## Information shown

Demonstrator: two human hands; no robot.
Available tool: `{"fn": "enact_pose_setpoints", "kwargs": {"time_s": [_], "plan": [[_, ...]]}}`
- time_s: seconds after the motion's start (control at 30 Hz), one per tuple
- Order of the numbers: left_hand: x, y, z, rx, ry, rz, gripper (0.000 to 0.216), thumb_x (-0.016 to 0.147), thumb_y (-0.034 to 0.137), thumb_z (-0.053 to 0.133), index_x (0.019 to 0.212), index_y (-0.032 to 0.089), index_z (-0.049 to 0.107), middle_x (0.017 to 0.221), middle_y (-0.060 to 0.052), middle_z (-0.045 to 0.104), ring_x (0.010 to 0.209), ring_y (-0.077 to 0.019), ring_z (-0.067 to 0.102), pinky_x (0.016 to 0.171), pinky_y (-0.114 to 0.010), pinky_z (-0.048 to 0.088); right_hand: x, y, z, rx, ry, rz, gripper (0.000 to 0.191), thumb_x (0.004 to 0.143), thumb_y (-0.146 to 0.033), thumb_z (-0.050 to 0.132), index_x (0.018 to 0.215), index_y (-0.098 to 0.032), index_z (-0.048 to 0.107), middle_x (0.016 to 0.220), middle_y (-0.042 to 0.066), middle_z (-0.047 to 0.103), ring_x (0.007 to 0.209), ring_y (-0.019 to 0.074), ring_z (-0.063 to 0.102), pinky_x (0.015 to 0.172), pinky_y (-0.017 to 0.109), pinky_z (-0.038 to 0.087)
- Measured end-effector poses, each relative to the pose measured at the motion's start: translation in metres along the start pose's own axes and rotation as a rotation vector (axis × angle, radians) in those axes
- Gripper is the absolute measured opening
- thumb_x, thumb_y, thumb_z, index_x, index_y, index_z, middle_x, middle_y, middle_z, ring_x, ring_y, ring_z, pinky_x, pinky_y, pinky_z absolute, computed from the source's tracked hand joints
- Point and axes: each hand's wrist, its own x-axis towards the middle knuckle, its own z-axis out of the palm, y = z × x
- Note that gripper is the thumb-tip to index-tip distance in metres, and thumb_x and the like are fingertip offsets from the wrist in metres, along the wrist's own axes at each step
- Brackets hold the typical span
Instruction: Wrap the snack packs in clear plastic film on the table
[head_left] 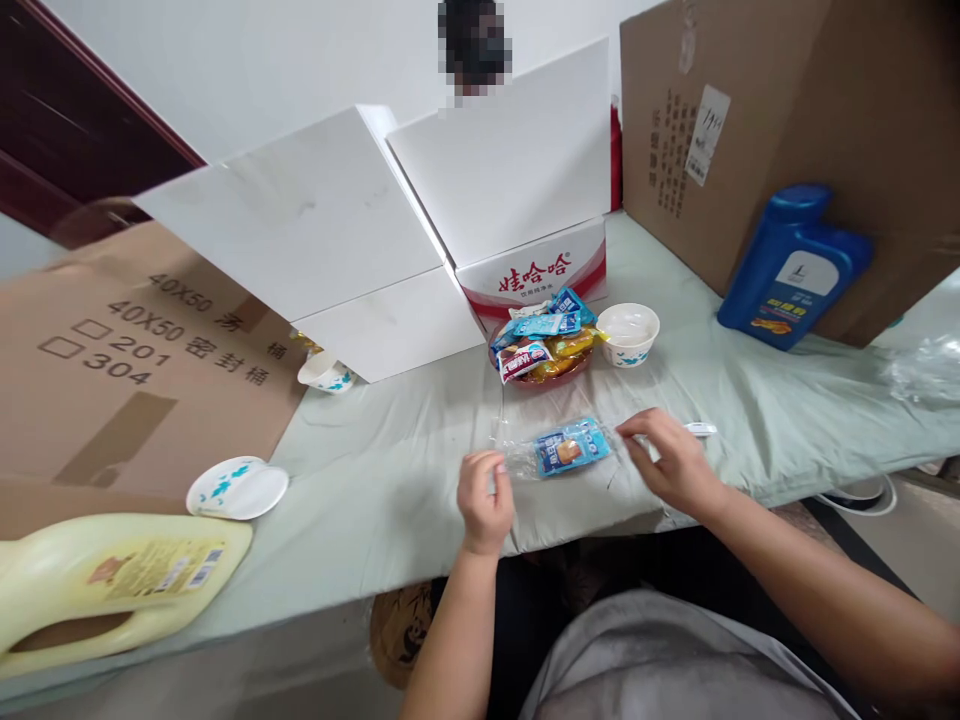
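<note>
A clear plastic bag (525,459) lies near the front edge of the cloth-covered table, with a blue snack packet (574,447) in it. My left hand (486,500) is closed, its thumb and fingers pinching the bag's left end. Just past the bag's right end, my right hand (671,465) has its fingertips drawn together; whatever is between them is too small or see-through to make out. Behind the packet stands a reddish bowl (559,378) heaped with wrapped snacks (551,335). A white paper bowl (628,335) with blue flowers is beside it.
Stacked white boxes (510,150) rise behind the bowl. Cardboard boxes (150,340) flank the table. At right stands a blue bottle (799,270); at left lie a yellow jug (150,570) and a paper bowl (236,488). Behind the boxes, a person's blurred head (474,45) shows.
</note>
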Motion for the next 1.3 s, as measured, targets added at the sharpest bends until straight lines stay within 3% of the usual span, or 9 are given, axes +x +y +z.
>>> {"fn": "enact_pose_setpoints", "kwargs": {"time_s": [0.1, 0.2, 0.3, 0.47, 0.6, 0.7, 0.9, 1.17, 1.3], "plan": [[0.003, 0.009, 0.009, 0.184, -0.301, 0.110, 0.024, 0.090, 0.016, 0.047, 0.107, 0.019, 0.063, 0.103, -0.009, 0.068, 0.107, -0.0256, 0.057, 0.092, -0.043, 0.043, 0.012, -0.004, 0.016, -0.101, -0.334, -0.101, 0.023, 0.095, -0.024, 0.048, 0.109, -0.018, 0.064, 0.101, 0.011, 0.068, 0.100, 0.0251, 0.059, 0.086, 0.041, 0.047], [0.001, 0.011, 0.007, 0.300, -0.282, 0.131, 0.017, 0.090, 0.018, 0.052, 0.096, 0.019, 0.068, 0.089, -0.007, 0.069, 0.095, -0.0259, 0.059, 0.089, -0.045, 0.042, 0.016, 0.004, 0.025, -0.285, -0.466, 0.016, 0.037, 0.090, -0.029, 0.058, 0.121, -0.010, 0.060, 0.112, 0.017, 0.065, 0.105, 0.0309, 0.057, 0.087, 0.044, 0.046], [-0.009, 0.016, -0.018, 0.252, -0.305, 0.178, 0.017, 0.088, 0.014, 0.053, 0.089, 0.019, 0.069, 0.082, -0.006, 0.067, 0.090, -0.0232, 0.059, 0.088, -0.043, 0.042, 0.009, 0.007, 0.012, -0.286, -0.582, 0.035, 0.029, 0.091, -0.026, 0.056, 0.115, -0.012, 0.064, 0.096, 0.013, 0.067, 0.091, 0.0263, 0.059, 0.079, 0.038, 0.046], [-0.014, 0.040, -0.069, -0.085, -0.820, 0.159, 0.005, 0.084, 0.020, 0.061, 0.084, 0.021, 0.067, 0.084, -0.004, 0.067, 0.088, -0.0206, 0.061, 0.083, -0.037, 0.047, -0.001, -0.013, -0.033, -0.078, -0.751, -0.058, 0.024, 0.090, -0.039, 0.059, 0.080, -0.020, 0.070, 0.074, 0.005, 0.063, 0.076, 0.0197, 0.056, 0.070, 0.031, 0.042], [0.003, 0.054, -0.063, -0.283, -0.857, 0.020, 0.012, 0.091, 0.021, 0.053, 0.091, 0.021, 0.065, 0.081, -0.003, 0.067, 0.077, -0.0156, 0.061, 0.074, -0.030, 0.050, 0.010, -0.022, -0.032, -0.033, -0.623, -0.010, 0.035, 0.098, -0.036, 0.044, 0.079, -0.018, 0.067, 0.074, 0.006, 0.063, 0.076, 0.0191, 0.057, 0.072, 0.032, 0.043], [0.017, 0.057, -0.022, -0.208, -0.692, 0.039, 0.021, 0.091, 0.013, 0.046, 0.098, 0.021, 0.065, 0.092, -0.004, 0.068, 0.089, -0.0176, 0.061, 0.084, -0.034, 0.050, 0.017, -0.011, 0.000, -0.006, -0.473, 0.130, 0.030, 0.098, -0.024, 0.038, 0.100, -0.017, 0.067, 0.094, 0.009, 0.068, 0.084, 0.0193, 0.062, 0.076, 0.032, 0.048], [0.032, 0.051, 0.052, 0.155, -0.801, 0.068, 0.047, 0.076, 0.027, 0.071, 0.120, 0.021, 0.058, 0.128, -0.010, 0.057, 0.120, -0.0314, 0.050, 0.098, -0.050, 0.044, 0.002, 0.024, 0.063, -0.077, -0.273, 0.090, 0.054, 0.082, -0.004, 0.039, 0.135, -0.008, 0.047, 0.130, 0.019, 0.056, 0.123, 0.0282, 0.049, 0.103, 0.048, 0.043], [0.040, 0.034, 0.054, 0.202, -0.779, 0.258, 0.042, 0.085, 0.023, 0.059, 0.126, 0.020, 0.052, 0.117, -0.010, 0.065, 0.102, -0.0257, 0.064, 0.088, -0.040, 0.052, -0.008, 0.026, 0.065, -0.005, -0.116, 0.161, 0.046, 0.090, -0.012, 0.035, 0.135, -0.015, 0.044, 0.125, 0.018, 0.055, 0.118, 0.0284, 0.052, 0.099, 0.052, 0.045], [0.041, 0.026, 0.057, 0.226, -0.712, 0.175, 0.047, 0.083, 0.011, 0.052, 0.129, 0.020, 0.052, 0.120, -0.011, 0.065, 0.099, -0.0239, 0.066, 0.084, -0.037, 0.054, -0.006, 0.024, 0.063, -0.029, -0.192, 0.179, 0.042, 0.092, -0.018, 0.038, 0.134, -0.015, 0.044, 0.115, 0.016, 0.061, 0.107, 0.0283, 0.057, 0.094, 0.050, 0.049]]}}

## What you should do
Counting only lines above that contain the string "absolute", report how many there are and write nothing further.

## Exercise response
2